Movement and Interactions: Forces and Motion — AQA Combined Science: Synergy

This topic covers speed and velocity, motion, Newton's laws, kinetic energy and stopping distances.

Speed and velocity

• Speed is scalar; velocity is speed in a given direction (a vector).
• Typical speeds: walking ~1.5 m/s, running ~3 m/s, cycling ~6 m/s.

$$\text{speed} = \frac{\text{distance}}{\text{time}}$$

Distance, speed and time

On a distance–time graph the gradient is the speed (a curve means changing speed). On a velocity–time graph the gradient is the acceleration and the area under the line is the distance travelled.

Acceleration: $a = \dfrac{\Delta v}{t}$, and for uniform acceleration $v^2 - u^2 = 2as$.
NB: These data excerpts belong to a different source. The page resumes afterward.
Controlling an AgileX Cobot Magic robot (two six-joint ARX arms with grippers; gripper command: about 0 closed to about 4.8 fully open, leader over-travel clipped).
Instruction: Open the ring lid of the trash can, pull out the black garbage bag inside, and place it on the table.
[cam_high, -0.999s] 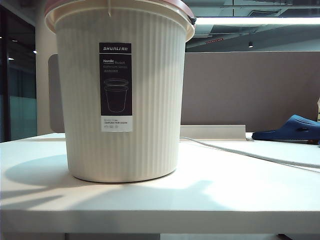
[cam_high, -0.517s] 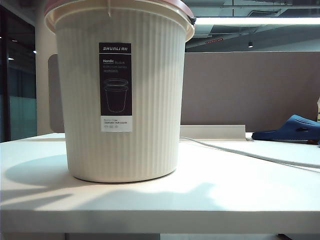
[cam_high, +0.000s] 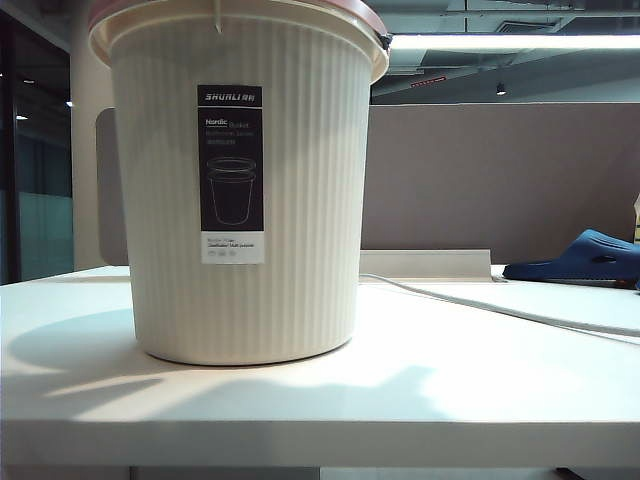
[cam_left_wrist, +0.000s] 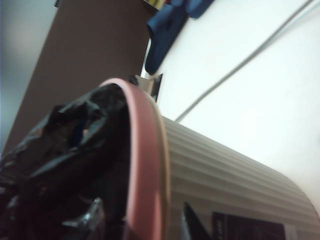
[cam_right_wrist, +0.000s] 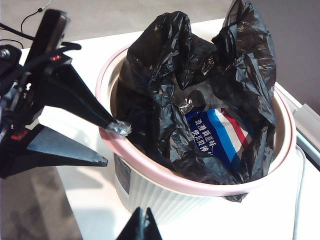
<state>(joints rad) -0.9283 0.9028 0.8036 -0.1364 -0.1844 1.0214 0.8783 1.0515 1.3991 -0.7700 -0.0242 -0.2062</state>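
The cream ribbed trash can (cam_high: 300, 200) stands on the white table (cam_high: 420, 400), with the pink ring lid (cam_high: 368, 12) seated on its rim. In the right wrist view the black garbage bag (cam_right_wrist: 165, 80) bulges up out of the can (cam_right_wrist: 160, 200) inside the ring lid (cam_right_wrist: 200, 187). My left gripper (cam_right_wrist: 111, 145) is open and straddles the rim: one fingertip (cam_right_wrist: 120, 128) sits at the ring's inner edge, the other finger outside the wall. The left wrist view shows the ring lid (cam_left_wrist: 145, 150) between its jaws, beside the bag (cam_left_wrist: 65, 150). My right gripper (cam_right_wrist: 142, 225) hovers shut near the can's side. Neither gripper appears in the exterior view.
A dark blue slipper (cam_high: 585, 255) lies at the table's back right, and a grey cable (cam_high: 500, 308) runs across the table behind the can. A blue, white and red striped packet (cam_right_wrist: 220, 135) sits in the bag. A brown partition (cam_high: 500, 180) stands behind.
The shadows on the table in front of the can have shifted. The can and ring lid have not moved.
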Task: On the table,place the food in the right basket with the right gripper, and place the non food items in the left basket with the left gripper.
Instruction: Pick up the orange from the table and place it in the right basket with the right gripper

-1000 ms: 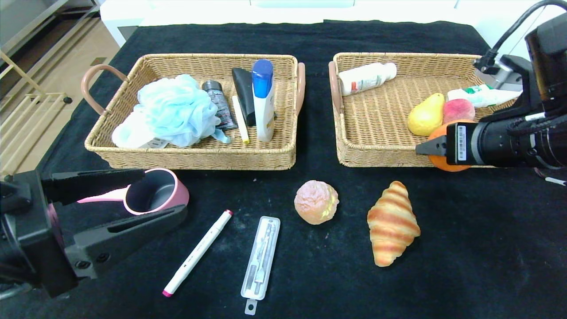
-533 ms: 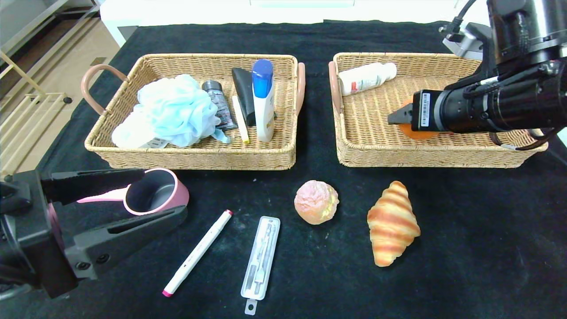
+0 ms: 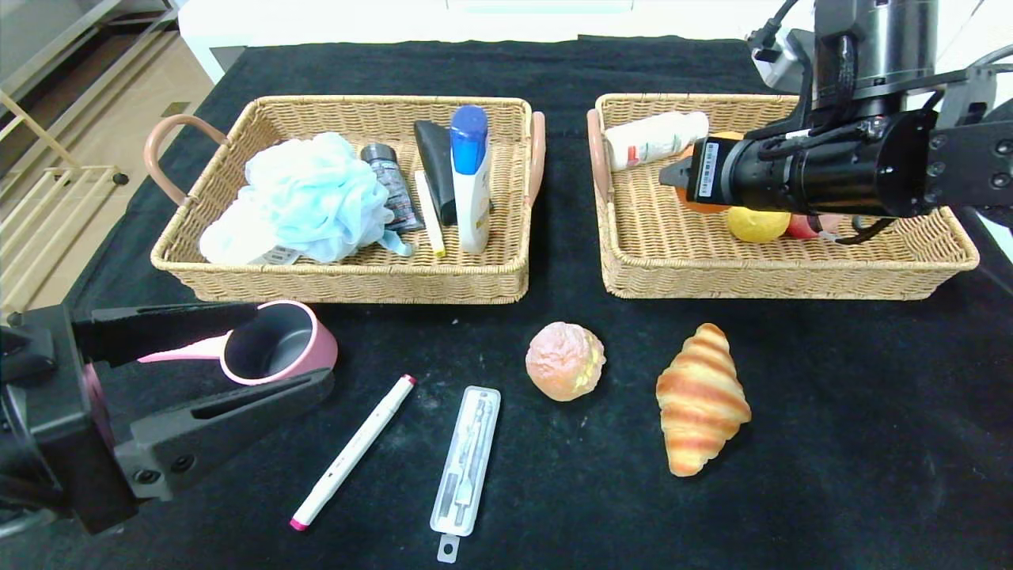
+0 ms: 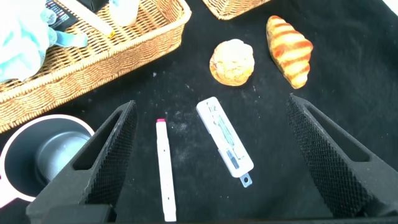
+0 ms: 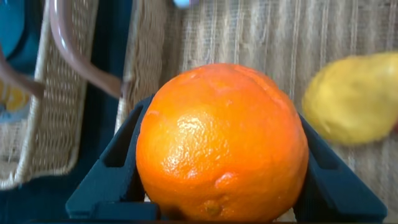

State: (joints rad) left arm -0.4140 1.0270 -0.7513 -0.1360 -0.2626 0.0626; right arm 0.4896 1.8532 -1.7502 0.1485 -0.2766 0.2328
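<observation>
My right gripper point(image 3: 687, 176) is shut on an orange point(image 5: 222, 142) and holds it above the left part of the right basket point(image 3: 673, 273). A yellow pear point(image 3: 757, 225) and a white bottle point(image 3: 654, 138) lie in that basket. A croissant point(image 3: 700, 398) and a round pastry point(image 3: 565, 360) lie on the table in front of it. My left gripper point(image 3: 237, 348) is open at the front left, over a pink cup point(image 3: 277, 342). A white marker point(image 4: 164, 170) and a clear compass case point(image 4: 224, 141) lie between its fingers below. The left basket point(image 3: 356, 273) holds a blue bath pouf, tubes and a blue-capped bottle.
The table has a black cloth point(image 3: 870, 435). The left basket's brown handles point(image 3: 162, 146) stick out at its sides. A shelf frame point(image 3: 47, 142) stands off the table at the far left.
My right gripper has carried the orange from the right basket's front edge up and leftward over the basket. The left arm has not moved.
</observation>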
Circular motion (Higher Tier)

An object moving in a circle at constant speed has a changing velocity because its direction changes, so it is accelerating. This requires a centripetal force directed towards the centre.

Free fall

Near Earth, objects accelerate at about 9.8 m/s² due to gravity. A falling object reaches terminal velocity when air resistance equals its weight (resultant force zero), so it falls at constant speed.

Newton's laws of motion

1. First law: an object stays at rest or at constant velocity unless acted on by a resultant force.
2. Second law: $F = m \times a$ — acceleration is proportional to force and inversely proportional to mass. Inertial mass measures how hard it is to change velocity.
3. Third law: interacting objects exert equal and opposite forces on each other.

Momentum (Higher Tier)

$$p = m \times v$$ In a closed system, total momentum is conserved in collisions and explosions (total before = total after).

Kinetic energy

$$E_k = \tfrac{1}{2} m v^2$$ A moving object's kinetic energy depends on its mass and the square of its speed.

Stopping distances

Stopping distance = thinking distance + braking distance.
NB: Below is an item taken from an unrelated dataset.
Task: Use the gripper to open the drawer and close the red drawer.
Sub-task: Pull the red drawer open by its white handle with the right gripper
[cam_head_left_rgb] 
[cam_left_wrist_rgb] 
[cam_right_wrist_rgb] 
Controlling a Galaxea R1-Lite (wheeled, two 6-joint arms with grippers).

• Thinking distance depends on reaction time (increased by tiredness, alcohol, drugs, distractions).
• Braking distance depends on speed and road/vehicle conditions (increases sharply with speed). Hard braking transfers large amounts of kinetic energy to the brakes, which heat up.

Exam tips

• Velocity–time graph: gradient = acceleration, area = distance.
• Learn F = ma, E_k = ½mv² and a = Δv/t.
• Explain terminal velocity using balanced forces.
• Link thinking distance to reaction time and braking distance to speed/conditions.